**YOUR TASK**
Would you output the entries below only from the line containing "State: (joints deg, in" through the line containing "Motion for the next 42", exactly as they stand and with both ends included?

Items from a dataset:
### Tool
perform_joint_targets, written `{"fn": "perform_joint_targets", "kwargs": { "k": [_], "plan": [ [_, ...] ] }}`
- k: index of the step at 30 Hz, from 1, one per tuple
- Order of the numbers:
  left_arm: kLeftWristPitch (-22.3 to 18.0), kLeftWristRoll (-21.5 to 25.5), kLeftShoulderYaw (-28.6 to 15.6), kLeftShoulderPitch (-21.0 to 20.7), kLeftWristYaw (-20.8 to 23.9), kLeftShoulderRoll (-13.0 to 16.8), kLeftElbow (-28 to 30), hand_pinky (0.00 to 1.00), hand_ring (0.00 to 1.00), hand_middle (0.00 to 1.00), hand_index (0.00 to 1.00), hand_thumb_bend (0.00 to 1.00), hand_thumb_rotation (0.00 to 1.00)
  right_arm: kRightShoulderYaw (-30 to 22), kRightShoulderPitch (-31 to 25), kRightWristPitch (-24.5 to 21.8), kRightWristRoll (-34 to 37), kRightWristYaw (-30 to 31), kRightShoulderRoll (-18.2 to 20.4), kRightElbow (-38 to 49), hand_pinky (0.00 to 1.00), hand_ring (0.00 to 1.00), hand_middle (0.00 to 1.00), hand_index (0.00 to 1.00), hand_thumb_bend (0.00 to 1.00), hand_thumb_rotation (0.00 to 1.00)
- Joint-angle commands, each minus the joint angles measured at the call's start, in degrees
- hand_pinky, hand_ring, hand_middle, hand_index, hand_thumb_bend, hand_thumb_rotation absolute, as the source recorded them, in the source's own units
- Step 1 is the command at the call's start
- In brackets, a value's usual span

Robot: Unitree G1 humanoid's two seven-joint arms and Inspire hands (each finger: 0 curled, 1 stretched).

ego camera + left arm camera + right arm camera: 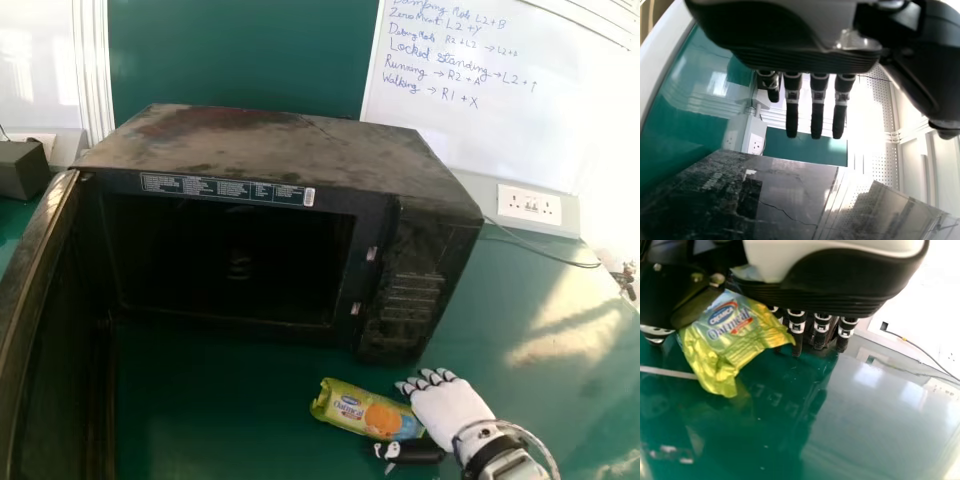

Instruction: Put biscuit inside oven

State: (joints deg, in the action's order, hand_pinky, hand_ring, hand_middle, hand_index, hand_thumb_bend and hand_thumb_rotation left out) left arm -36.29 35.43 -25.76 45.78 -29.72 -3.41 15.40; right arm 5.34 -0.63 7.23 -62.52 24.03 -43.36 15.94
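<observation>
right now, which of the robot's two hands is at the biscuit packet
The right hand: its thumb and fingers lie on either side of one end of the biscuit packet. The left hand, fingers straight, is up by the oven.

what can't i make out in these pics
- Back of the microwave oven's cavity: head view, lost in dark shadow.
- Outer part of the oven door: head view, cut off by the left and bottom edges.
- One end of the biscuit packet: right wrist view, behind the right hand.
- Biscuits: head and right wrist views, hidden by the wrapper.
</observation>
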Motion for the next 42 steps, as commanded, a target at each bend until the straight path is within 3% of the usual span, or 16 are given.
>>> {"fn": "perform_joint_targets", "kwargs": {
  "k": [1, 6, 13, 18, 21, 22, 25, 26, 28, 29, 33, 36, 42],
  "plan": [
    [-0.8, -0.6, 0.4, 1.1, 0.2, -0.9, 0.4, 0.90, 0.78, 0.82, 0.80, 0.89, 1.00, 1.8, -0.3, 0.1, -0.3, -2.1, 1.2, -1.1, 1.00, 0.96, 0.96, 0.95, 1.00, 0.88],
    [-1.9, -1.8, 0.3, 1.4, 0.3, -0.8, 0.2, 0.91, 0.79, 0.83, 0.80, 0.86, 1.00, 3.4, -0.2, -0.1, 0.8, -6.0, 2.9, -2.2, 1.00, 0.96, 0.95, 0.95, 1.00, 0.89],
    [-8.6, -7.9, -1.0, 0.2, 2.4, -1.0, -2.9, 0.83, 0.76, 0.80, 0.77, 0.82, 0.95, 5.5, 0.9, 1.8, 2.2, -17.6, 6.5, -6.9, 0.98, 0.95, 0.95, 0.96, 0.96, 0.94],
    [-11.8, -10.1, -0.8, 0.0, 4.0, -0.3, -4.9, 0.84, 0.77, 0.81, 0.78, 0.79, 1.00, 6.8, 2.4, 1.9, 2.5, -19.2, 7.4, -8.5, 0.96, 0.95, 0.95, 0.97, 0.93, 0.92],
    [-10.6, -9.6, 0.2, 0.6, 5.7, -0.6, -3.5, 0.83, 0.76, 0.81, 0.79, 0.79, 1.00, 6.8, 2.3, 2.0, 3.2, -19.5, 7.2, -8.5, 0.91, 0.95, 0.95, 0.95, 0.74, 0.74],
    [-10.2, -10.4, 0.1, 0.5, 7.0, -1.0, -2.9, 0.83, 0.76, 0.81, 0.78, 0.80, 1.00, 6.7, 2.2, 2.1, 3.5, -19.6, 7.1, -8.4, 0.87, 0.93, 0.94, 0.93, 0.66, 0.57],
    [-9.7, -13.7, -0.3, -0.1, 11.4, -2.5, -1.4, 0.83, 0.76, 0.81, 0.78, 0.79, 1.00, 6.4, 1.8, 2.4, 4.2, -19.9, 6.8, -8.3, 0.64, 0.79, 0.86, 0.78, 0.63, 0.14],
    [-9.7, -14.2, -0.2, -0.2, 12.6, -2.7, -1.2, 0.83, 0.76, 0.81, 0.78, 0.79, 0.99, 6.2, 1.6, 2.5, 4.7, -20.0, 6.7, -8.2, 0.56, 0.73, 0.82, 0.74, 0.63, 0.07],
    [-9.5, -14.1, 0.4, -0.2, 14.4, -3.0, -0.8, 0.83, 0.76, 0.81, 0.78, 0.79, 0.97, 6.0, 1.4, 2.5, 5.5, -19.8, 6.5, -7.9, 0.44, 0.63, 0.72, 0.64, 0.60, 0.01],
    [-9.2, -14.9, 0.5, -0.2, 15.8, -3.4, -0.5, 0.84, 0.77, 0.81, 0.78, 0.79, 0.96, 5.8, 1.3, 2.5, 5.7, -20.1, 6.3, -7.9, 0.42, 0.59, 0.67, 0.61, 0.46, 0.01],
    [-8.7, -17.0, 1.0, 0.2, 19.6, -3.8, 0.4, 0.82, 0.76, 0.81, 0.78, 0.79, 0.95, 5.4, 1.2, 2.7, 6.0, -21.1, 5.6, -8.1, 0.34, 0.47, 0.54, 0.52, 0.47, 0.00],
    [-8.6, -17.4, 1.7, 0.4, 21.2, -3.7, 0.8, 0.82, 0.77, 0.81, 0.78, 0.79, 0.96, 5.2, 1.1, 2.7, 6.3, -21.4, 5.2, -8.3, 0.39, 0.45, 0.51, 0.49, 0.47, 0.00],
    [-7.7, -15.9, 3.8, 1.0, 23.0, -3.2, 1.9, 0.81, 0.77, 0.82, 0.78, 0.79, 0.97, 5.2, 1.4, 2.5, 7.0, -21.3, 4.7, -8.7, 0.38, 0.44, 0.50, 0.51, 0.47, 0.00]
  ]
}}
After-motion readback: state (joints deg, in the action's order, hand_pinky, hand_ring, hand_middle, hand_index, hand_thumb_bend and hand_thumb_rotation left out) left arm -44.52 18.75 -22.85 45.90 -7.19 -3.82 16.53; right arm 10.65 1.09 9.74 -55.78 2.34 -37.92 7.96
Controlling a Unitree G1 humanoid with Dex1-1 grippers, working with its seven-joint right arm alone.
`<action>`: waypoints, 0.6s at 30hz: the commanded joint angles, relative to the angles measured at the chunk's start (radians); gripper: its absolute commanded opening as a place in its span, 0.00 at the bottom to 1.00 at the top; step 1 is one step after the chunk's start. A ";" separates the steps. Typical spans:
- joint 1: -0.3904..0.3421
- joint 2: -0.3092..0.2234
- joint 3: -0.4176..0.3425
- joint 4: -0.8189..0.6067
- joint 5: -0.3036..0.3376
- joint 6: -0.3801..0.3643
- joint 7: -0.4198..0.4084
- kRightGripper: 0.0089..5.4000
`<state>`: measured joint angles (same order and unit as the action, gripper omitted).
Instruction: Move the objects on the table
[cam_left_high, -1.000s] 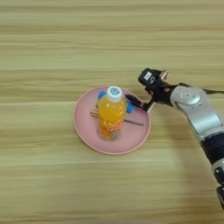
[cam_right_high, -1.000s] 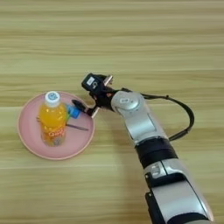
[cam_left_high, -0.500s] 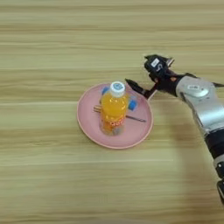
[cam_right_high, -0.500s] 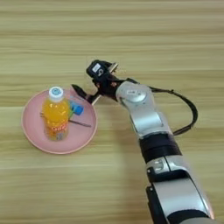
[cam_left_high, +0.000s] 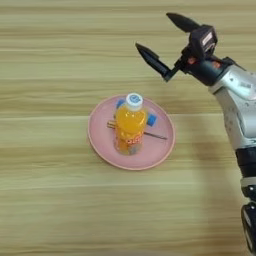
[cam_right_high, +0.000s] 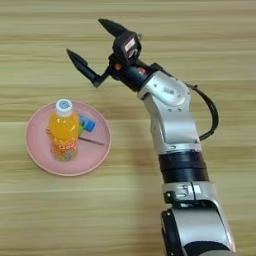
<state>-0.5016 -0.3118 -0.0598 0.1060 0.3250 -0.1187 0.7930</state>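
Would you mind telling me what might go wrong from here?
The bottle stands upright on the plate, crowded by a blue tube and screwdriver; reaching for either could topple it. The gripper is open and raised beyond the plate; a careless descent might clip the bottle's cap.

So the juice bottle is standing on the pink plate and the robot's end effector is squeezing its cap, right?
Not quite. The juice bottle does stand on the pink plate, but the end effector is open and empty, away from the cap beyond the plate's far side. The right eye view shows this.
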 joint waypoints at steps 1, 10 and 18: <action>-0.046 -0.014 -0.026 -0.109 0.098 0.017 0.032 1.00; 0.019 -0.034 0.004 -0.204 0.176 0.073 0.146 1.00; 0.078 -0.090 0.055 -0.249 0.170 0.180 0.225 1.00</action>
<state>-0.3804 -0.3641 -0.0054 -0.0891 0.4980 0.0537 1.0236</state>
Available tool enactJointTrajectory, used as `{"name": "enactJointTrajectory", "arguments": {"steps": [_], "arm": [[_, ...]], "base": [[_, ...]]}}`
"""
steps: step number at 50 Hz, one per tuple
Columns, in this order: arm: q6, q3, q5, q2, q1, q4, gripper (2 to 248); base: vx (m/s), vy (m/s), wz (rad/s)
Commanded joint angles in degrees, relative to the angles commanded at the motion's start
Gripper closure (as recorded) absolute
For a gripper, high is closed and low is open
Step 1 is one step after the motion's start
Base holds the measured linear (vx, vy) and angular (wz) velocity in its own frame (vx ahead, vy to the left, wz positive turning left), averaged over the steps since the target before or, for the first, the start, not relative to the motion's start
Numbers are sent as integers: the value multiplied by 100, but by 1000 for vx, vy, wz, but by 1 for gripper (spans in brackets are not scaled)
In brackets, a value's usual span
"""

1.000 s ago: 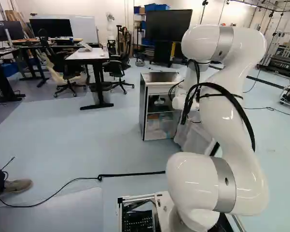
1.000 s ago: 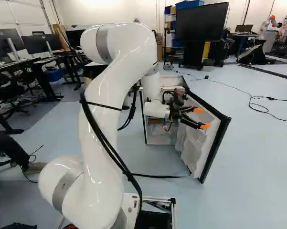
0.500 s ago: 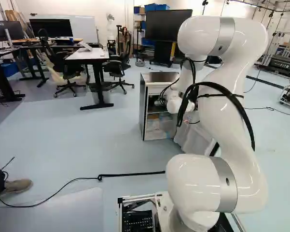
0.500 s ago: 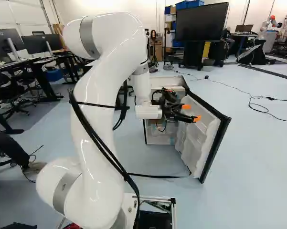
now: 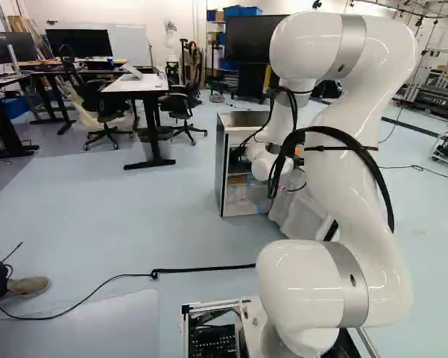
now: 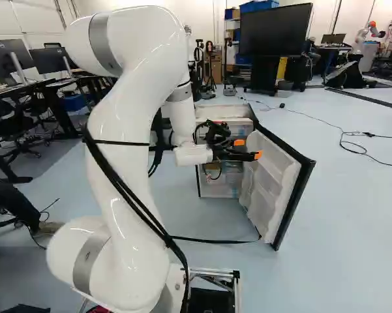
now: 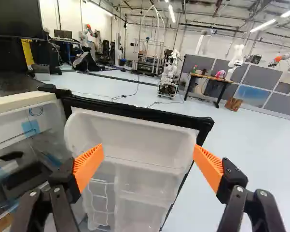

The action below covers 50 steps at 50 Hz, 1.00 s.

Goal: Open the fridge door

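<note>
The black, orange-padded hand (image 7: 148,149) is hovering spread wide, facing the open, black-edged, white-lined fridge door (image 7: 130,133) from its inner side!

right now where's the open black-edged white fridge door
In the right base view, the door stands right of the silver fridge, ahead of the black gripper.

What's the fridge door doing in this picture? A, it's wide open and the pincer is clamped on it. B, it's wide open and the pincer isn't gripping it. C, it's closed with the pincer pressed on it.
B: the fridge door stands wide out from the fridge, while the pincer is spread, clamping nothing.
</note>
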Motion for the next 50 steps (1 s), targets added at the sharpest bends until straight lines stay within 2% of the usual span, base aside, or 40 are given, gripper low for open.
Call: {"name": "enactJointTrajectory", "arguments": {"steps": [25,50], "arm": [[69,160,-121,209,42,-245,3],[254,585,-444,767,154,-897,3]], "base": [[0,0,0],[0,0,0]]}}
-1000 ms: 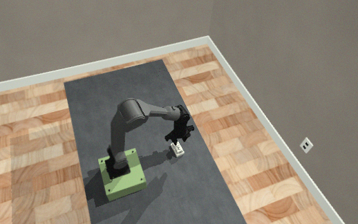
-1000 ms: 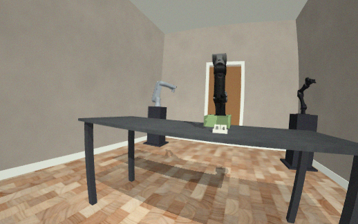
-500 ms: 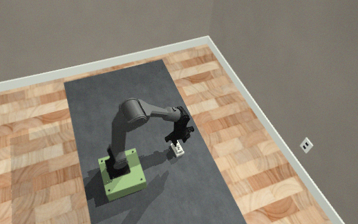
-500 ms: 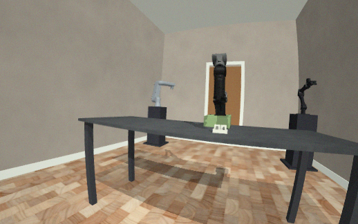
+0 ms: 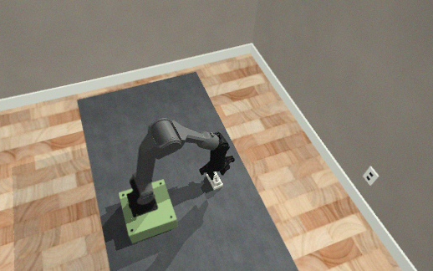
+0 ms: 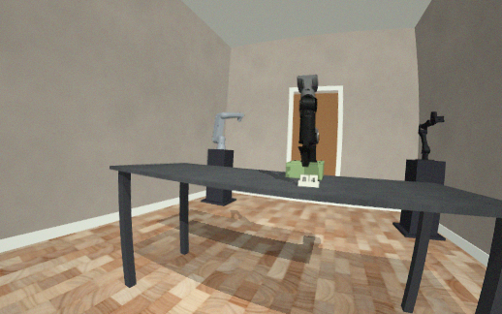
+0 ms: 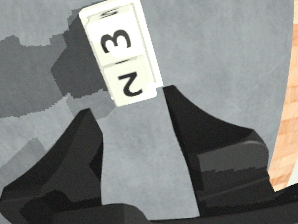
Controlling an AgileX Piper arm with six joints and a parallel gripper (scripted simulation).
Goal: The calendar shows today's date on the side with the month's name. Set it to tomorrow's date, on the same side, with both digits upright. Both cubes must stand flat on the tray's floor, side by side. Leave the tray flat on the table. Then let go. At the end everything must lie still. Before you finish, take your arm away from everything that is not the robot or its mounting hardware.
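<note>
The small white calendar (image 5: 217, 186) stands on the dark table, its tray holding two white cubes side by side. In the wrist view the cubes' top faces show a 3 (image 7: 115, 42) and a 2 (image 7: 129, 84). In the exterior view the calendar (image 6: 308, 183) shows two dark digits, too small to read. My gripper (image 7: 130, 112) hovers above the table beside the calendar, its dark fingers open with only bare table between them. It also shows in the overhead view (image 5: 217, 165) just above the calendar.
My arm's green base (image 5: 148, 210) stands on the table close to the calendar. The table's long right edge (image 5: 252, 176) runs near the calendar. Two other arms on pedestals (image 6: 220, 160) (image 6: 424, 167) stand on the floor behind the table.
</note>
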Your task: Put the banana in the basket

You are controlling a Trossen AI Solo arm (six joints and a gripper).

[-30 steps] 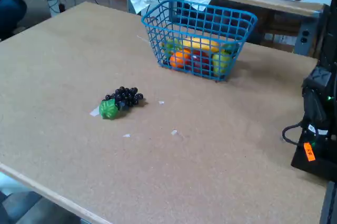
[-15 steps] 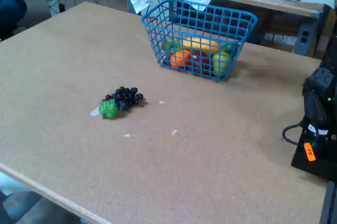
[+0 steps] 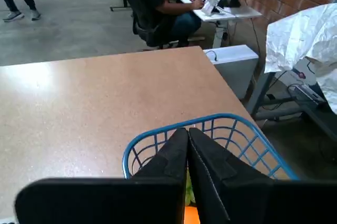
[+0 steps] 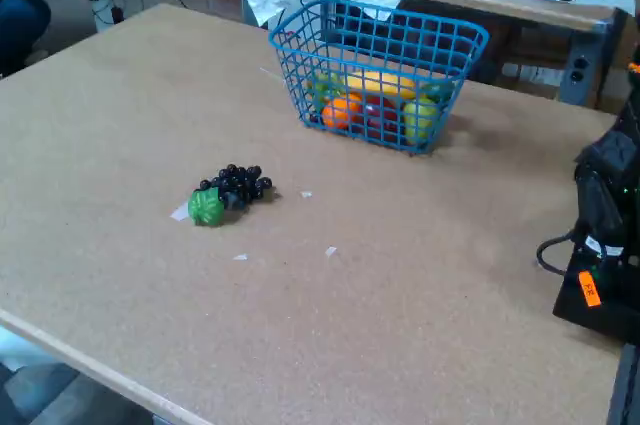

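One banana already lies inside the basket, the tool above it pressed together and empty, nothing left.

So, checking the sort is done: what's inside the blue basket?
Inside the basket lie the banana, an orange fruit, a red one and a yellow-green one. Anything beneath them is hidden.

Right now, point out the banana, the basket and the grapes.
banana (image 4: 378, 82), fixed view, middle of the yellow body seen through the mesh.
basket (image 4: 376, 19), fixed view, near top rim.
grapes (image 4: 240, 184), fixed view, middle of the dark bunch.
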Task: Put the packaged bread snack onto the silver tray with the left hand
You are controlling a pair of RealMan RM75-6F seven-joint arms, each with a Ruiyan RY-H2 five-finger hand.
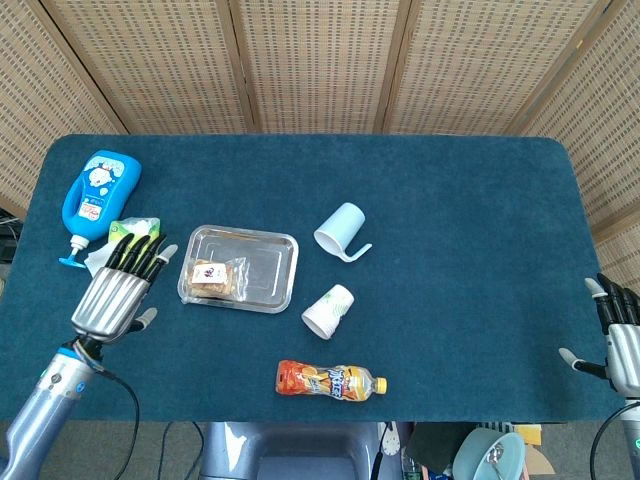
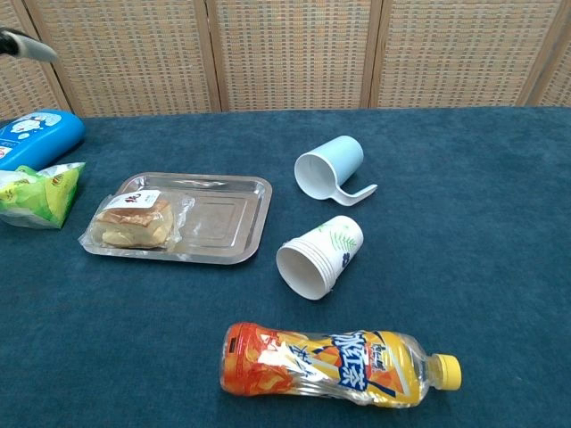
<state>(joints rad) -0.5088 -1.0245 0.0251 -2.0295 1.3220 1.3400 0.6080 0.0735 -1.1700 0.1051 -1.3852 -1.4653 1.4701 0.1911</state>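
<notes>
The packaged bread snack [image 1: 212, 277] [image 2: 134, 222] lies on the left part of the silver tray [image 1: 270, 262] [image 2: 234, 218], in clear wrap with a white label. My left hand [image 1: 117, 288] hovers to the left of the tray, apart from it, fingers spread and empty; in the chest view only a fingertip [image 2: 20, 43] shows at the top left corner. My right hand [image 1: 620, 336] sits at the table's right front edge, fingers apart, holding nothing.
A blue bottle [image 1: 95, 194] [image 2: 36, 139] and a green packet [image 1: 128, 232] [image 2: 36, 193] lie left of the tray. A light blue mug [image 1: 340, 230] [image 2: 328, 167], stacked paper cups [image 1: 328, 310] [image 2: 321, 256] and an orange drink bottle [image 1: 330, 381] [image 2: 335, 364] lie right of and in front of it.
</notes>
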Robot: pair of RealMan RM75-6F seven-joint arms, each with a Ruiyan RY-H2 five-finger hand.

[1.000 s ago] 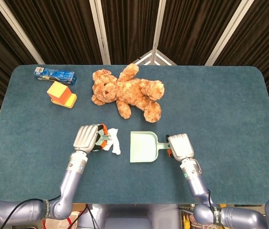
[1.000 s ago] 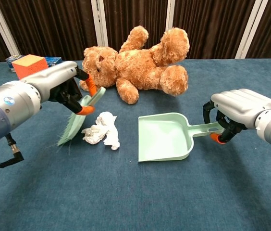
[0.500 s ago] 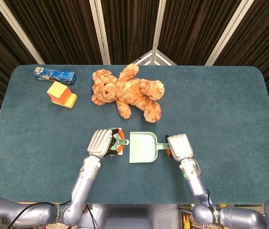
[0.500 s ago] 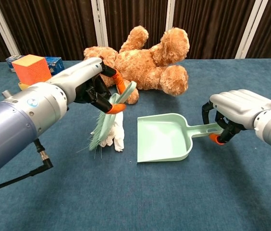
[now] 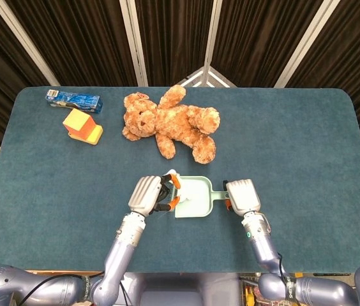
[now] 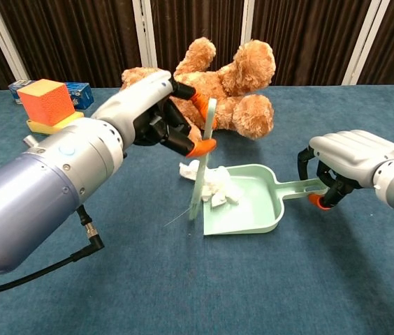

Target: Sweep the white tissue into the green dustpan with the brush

**SOLUTION FOR THIS PROBLEM**
State: (joints deg, in the action's order, hand_pinky, hand_ring, hand_middle, hand_index, hand_thumb_bend and hand_thumb_rotation left out) left arm -36.29 35.43 -25.76 45.78 -29.72 -3.41 15.40; right arm 5.34 -0.63 7.23 -62.52 24.03 -43.36 15.94
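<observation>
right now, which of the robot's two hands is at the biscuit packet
The right hand: its thumb and fingers lie on either side of one end of the biscuit packet. The left hand, fingers straight, is up by the oven.

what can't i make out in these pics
- Back of the microwave oven's cavity: head view, lost in dark shadow.
- Outer part of the oven door: head view, cut off by the left and bottom edges.
- One end of the biscuit packet: right wrist view, behind the right hand.
- Biscuits: head and right wrist views, hidden by the wrapper.
</observation>
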Motion for the next 42 steps, as commanded, a target at each bend until the straight path is within 3% of the usual span, or 16 are given.

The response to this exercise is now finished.